# Son's opening day bird!



## r9ptbuck (Sep 22, 2006)

Me and my son went out this morning despite the questionable weather at 4 am. 

By the time we made it to the farm the rains cleared and the turkeys began to gobble! I called in three Jake's first thing and he was able to drop one of them at 20 yds.

Great hunt with my little Buddy!


----------



## chris1162 (Mar 12, 2008)

He sure looks pumped!!! Great job!


----------



## bobk (Apr 30, 2004)

Way to go!! Congratulations to both of you.


----------



## snag (Dec 27, 2005)

Good job for the young one ..


----------



## Shortdrift (Apr 5, 2004)

Congrats to the toung hunter and the older guise! That first picture is terrific . Crop the top and bottom of that picture and get a 8.5x11 picture made for an "Always Remembered" that both of you can enjoy through the years.


----------



## fireline (Jun 14, 2007)

Nice bird and great photos, congratulations


----------



## Lowerider1029 (Jul 8, 2014)

Congrats to you both, not sure if that is his 1st turkey or not but one you both will remember.


----------



## r9ptbuck (Sep 22, 2006)

Lowerider1029 said:


> Congrats to you both, not sure if that is his 1st turkey or not but one you both will remember.

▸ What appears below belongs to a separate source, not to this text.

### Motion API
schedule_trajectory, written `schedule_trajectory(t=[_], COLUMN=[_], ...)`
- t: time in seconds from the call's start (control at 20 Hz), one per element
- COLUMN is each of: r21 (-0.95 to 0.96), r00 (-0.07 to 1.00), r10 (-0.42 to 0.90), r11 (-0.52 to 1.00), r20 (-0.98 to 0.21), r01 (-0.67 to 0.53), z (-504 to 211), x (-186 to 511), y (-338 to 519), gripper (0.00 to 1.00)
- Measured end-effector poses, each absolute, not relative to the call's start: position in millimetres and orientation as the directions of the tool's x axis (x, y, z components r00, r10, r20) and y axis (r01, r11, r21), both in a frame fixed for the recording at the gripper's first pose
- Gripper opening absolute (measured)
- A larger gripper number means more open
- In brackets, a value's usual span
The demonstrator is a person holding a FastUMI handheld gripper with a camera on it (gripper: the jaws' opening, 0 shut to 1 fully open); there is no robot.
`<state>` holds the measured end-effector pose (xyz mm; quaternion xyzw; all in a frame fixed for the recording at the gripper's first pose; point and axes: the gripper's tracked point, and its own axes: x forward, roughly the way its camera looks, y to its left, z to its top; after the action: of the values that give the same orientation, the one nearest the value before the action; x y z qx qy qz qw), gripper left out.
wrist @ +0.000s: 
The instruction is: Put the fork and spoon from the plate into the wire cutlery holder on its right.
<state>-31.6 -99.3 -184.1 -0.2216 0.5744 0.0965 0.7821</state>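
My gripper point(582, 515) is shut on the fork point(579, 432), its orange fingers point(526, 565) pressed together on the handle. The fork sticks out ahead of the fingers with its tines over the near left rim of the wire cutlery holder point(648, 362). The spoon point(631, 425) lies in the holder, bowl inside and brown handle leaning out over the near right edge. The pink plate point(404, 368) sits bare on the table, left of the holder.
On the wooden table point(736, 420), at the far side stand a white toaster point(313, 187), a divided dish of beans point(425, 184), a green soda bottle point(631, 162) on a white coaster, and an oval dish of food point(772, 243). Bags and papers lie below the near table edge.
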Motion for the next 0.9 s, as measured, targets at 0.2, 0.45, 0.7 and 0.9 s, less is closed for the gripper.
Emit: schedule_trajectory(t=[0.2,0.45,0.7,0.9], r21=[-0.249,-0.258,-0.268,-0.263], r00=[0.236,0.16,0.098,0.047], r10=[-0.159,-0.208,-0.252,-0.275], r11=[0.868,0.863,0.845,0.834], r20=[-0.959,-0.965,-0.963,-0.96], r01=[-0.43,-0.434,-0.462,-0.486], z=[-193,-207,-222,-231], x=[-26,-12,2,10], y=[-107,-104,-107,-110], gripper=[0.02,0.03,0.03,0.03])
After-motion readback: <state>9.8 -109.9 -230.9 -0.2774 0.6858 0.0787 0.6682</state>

Thanks! Wont forget for sure!

This is his second bird. Hoping for another tomorrow!


----------



## cranberrycrusher (May 24, 2009)

That is awesome. Great pics!!


----------



## lawrence1 (Jul 2, 2008)

That boy is a fine shot, congrats!!!


----------



## talltim (Jul 25, 2008)

CONGRATS, Great way to kick the season off. Great looking bird


----------